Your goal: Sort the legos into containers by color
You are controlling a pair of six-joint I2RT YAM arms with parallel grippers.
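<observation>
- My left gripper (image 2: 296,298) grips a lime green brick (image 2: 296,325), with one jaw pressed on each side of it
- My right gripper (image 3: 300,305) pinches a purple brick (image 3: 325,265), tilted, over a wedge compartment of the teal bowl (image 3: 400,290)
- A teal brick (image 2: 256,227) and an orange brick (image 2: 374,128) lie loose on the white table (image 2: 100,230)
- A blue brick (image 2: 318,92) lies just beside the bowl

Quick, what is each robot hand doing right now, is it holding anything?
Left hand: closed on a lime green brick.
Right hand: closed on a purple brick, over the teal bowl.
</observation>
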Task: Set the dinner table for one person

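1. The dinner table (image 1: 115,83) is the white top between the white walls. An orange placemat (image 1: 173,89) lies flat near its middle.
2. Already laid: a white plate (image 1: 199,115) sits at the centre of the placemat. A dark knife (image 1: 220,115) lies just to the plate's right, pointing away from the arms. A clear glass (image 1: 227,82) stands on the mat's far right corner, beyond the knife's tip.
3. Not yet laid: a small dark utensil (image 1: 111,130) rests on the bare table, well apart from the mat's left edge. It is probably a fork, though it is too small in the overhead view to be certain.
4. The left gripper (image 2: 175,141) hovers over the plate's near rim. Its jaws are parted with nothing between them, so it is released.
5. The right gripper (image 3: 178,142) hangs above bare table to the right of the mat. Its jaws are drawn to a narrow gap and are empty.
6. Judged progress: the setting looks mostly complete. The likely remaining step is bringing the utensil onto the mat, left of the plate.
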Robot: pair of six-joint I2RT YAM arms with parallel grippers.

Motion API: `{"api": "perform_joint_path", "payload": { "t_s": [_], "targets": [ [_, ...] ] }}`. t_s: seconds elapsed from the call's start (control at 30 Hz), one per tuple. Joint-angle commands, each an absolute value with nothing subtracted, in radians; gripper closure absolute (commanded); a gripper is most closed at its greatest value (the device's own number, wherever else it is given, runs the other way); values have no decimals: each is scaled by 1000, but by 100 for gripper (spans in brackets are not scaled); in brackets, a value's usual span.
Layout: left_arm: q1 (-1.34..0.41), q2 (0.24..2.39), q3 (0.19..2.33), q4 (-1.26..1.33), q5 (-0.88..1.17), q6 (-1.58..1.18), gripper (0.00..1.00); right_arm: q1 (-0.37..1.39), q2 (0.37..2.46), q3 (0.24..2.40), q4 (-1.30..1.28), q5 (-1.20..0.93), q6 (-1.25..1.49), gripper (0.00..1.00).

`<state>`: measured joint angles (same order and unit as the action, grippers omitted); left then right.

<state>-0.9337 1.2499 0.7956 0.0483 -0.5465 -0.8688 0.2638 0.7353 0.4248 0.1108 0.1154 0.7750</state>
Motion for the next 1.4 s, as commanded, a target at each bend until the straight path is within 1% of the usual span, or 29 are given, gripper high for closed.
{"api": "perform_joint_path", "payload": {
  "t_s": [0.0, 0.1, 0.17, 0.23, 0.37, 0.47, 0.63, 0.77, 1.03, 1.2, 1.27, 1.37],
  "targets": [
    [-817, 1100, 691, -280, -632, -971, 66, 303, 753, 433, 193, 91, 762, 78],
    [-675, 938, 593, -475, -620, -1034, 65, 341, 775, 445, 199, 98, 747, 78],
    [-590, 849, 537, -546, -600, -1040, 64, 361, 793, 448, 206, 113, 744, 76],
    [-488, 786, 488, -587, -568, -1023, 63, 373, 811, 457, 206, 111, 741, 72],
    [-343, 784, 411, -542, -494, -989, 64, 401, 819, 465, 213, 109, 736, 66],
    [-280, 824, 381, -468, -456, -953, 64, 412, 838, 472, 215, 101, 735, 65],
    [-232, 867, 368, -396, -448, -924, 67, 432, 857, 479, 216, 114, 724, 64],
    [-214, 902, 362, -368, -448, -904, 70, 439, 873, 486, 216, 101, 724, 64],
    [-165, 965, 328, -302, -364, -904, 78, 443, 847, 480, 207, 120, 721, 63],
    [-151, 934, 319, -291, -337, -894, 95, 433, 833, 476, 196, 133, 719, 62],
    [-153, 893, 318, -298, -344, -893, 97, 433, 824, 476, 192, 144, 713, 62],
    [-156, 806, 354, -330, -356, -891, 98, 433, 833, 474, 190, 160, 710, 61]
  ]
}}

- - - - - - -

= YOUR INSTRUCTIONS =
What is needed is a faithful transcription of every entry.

= OUTPUT FOR THIS EXERCISE =
Your goal: Sort the legos into containers by color
You are controlling a pair of six-joint I2RT YAM arms with parallel grippers.
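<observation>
- My left gripper (image 2: 296,298) grips a lime green brick (image 2: 296,325), with one jaw pressed on each side of it
- My right gripper (image 3: 300,305) pinches a purple brick (image 3: 325,265), tilted, over a wedge compartment of the teal bowl (image 3: 400,290)
- A teal brick (image 2: 256,227) and an orange brick (image 2: 374,128) lie loose on the white table (image 2: 100,230)
- A blue brick (image 2: 318,92) lies just beside the bowl

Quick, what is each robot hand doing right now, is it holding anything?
Left hand: closed on a lime green brick.
Right hand: closed on a purple brick, over the teal bowl.
</observation>
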Task: Set the dinner table for one person

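1. The dinner table (image 1: 115,83) is the white top between the white walls. An orange placemat (image 1: 173,89) lies flat near its middle.
2. Already laid: a white plate (image 1: 199,115) sits at the centre of the placemat. A dark knife (image 1: 220,115) lies just to the plate's right, pointing away from the arms. A clear glass (image 1: 227,82) stands on the mat's far right corner, beyond the knife's tip.
3. Not yet laid: a small dark utensil (image 1: 111,130) rests on the bare table, well apart from the mat's left edge. It is probably a fork, though it is too small in the overhead view to be certain.
4. The left gripper (image 2: 175,141) hovers over the plate's near rim. Its jaws are parted with nothing between them, so it is released.
5. The right gripper (image 3: 178,142) hangs above bare table to the right of the mat. Its jaws are drawn to a narrow gap and are empty.
6. Judged progress: the setting looks mostly complete. The likely remaining step is bringing the utensil onto the mat, left of the plate.
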Robot: pair of six-joint I2RT YAM arms with parallel grippers.

Motion API: `{"api": "perform_joint_path", "payload": { "t_s": [_], "targets": [ [_, ...] ] }}`. t_s: seconds elapsed from the call's start (control at 30 Hz), one per tuple. Joint-angle commands, each an absolute value with nothing subtracted, in radians; gripper closure absolute (commanded); a gripper is most closed at its greatest value (the device's own number, wherever else it is given, runs the other way); values have no decimals: each is scaled by 1000, but by 100 for gripper (spans in brackets are not scaled); in brackets, a value's usual span.
Layout: left_arm: q1 (-1.34..0.41), q2 (0.24..2.39), q3 (0.19..2.33), q4 (-1.26..1.33), q5 (-0.88..1.17), q6 (-1.58..1.18), gripper (0.00..1.00); right_arm: q1 (-0.37..1.39), q2 (0.37..2.46), q3 (0.24..2.40), q4 (-1.30..1.28), q5 (-1.20..0.93), q6 (-1.25..1.49), gripper (0.00..1.00).

`<state>`: measured joint angles (same order and unit as the action, grippers omitted); left then right.

<state>-0.9337 1.2499 0.7956 0.0483 -0.5465 -0.8688 0.2638 0.7353 0.4248 0.1108 0.1154 0.7750</state>
Motion for the next 1.4 s, as commanded, a target at each bend until the straight path is within 1% of the usual span, or 29 are given, gripper high for closed.
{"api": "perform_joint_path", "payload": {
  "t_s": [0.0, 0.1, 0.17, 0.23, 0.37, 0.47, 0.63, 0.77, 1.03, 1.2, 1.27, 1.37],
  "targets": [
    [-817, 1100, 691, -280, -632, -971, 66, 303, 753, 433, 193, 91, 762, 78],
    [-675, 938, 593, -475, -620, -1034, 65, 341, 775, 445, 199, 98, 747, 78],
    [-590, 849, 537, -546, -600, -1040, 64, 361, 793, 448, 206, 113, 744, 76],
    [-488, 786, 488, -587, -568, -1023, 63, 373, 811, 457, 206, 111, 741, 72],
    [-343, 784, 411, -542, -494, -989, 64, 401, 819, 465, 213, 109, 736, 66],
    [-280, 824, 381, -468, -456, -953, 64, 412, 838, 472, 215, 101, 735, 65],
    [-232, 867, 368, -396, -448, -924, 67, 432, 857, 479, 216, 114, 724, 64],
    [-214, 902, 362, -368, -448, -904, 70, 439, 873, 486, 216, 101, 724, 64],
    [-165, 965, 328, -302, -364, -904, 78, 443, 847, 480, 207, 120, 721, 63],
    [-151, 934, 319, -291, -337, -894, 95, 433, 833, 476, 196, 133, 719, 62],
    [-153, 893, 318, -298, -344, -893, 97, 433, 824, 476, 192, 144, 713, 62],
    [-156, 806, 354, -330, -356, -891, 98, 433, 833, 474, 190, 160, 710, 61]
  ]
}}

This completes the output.